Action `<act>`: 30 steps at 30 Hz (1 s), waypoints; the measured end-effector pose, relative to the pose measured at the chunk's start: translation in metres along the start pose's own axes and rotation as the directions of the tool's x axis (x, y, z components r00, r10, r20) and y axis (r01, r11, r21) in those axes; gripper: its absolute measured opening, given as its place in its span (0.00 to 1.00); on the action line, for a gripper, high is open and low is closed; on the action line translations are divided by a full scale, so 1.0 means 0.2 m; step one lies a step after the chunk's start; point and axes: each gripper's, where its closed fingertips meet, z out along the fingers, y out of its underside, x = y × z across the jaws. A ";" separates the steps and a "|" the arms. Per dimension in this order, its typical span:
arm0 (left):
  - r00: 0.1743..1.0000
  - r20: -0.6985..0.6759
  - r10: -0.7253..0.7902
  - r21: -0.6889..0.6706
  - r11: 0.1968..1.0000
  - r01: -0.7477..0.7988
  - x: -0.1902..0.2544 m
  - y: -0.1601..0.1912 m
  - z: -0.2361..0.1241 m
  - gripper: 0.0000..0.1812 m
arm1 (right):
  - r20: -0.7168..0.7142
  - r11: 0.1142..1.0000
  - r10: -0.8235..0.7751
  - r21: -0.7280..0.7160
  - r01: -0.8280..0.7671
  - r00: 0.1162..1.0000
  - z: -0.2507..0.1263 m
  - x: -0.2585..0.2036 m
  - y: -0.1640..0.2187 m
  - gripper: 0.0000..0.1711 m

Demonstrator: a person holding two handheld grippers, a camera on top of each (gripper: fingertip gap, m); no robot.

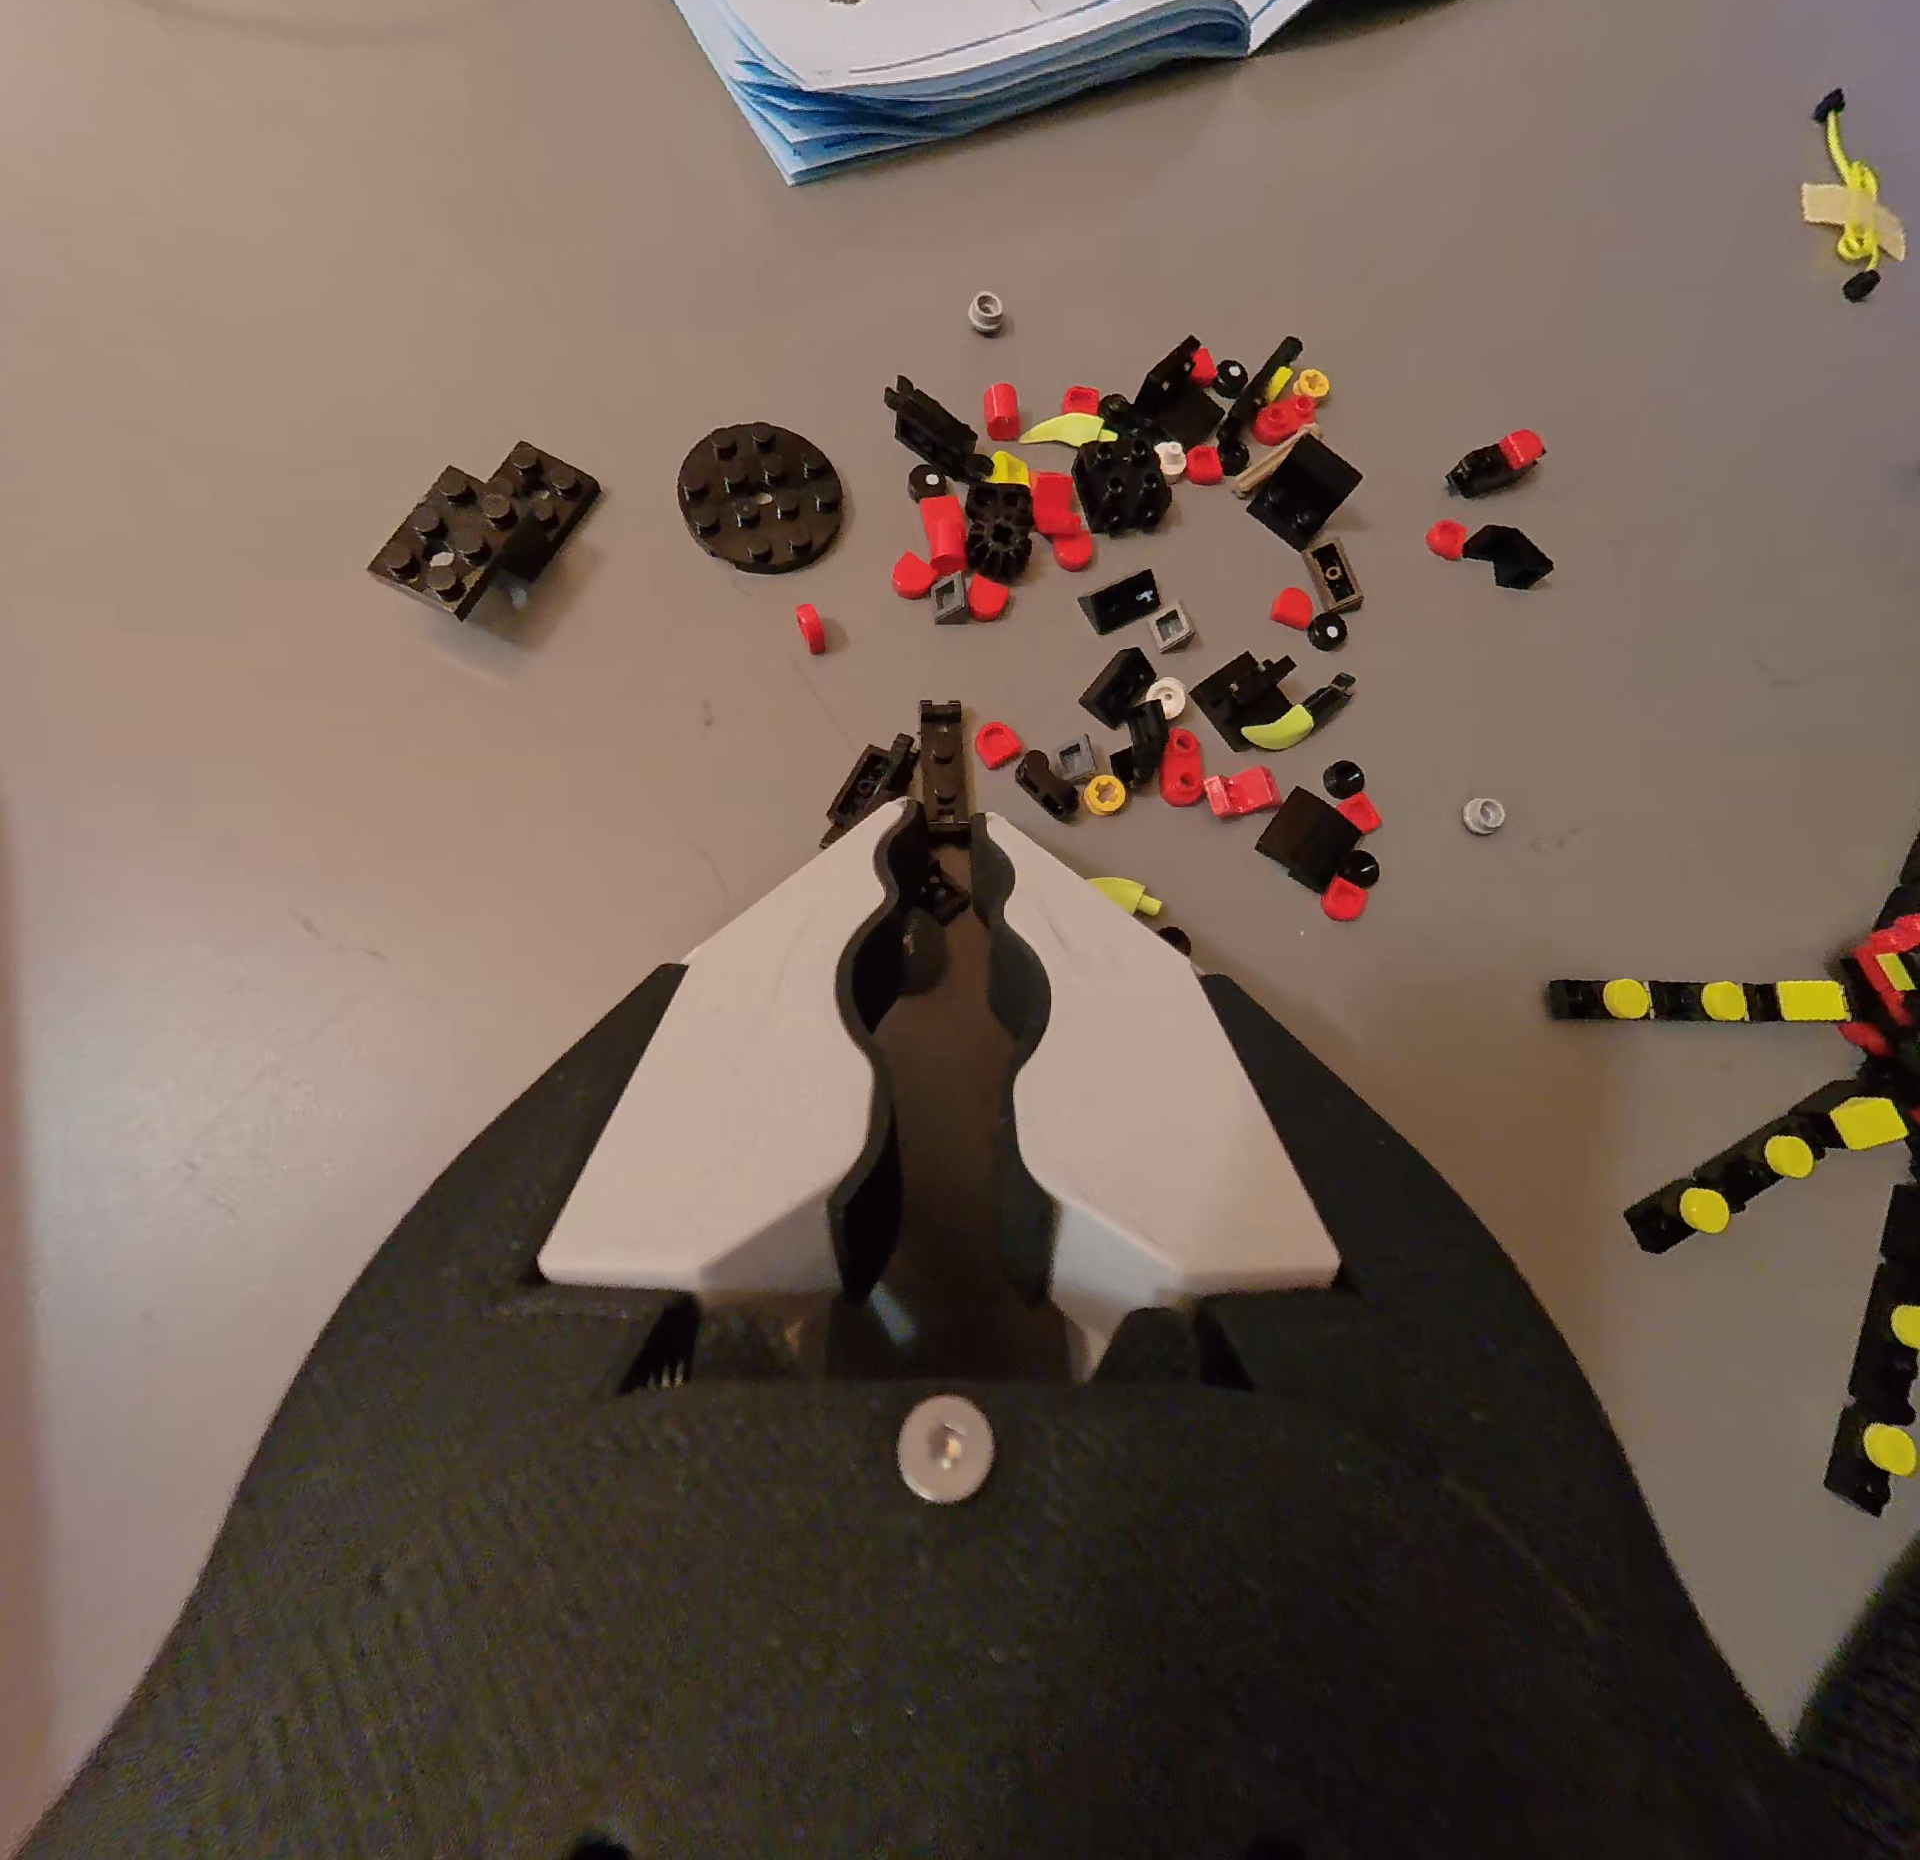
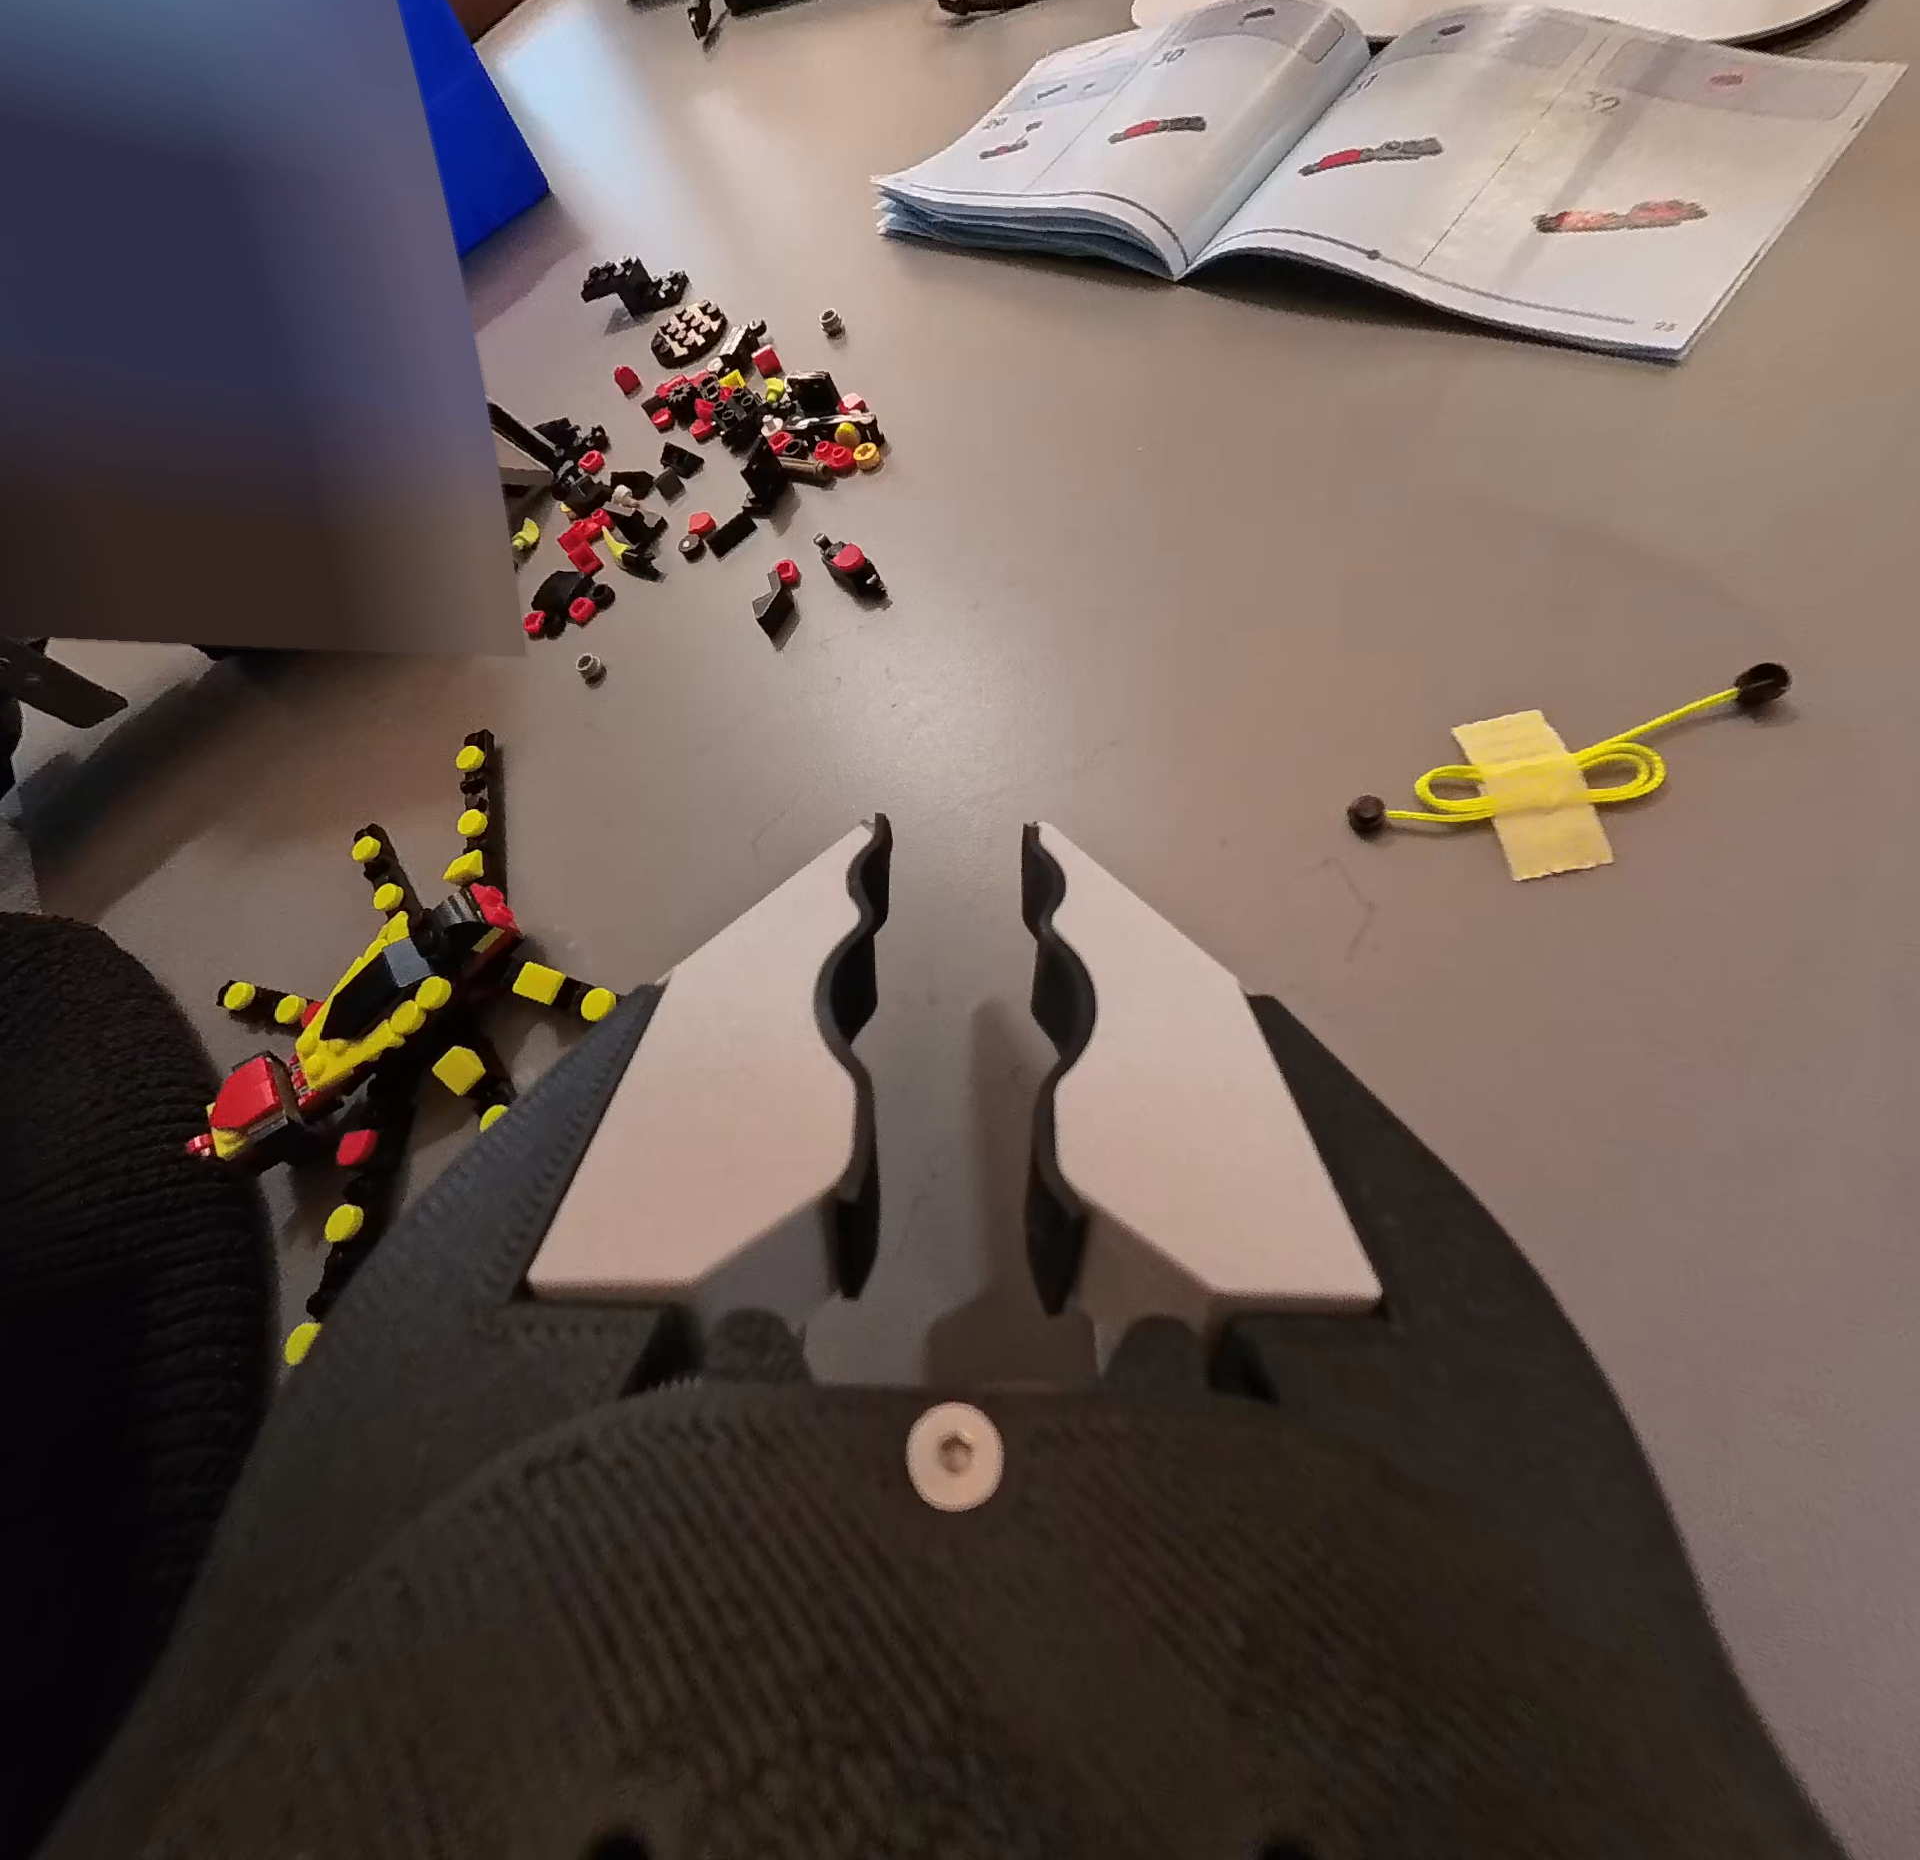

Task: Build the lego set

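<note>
My left gripper (image 1: 943, 823) is shut on a narrow black lego plate (image 1: 941, 761) that sticks out past its tips, just above the near edge of a pile of loose red, black and yellow lego pieces (image 1: 1132, 584). The pile also shows in the right wrist view (image 2: 717, 460). A part-built black, yellow and red spider-like model (image 2: 395, 1021) lies left of my right gripper (image 2: 956, 844), which is open and empty over bare table. The model's legs show at the right edge of the left wrist view (image 1: 1745, 1083).
An open instruction booklet (image 2: 1382, 169) lies at the back; it also shows in the left wrist view (image 1: 1039, 34). A yellow cord taped in a loop (image 2: 1538, 782) lies right. A round black plate (image 1: 758, 496) and a black plate assembly (image 1: 478, 527) sit left of the pile. A blue box (image 2: 468, 127) stands far left. Tip to tip, the grippers are about 25 centimeters apart.
</note>
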 end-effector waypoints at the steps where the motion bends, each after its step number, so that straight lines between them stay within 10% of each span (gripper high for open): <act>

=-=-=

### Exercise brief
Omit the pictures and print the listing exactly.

### Result of this exercise
Action `<act>`: 30 steps at 30 Hz (1 s), waypoints; the measured end-effector pose, relative to the pose measured at the chunk's start: translation in metres along the start pose's own axes and rotation as the directions of the tool's x axis (x, y, z components r00, r10, r20) and y axis (r01, r11, r21) in those axes; gripper: its absolute measured opening, given as its place in its span (0.00 to 1.00); on the action line, for a gripper, high is open and low is closed; on the action line translations are divided by a full scale, so 1.0 means 0.2 m; step one lies a step after the chunk's start; point and axes: each gripper's, where its closed fingertips meet, z out along the fingers, y out of its underside, x = y × z across the jaws. A ";" separates the steps and a "|" the arms. Per dimension in this order, its typical span:
arm0 (left):
  - r00: 0.1743..1.0000
  - r20: -0.6985..0.6759
  - r10: -0.7253..0.7902
  - r21: -0.6889..0.6706
  - r11: 0.1968..1.0000
  - r01: -0.7477..0.7988
  - x: -0.1902..0.2544 m
  - y: -0.1601..0.1912 m
  - z: -0.2361..0.1241 m
  - gripper: 0.0000..0.1812 m
arm1 (right):
  - r20: -0.7168..0.7142
  - r11: 0.1142..1.0000
  - r10: -0.8235..0.7751
  - r21: -0.7280..0.7160
  - r01: -0.8280..0.7671
  - r00: 0.1162..1.0000
  - z: -0.2507..0.1263 m
  - x: -0.2585..0.2036 m
  - y: -0.1640..0.2187 m
  - gripper: 0.0000..0.1711 m

Demonstrator: a person holding two handheld grippers, a camera on top of each (gripper: fingertip gap, m); no robot.


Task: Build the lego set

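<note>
My left gripper (image 1: 943, 823) is shut on a narrow black lego plate (image 1: 941, 761) that sticks out past its tips, just above the near edge of a pile of loose red, black and yellow lego pieces (image 1: 1132, 584). The pile also shows in the right wrist view (image 2: 717, 460). A part-built black, yellow and red spider-like model (image 2: 395, 1021) lies left of my right gripper (image 2: 956, 844), which is open and empty over bare table. The model's legs show at the right edge of the left wrist view (image 1: 1745, 1083).
An open instruction booklet (image 2: 1382, 169) lies at the back; it also shows in the left wrist view (image 1: 1039, 34). A yellow cord taped in a loop (image 2: 1538, 782) lies right. A round black plate (image 1: 758, 496) and a black plate assembly (image 1: 478, 527) sit left of the pile. A blue box (image 2: 468, 127) stands far left. Tip to tip, the grippers are about 25 centimeters apart.
</note>
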 end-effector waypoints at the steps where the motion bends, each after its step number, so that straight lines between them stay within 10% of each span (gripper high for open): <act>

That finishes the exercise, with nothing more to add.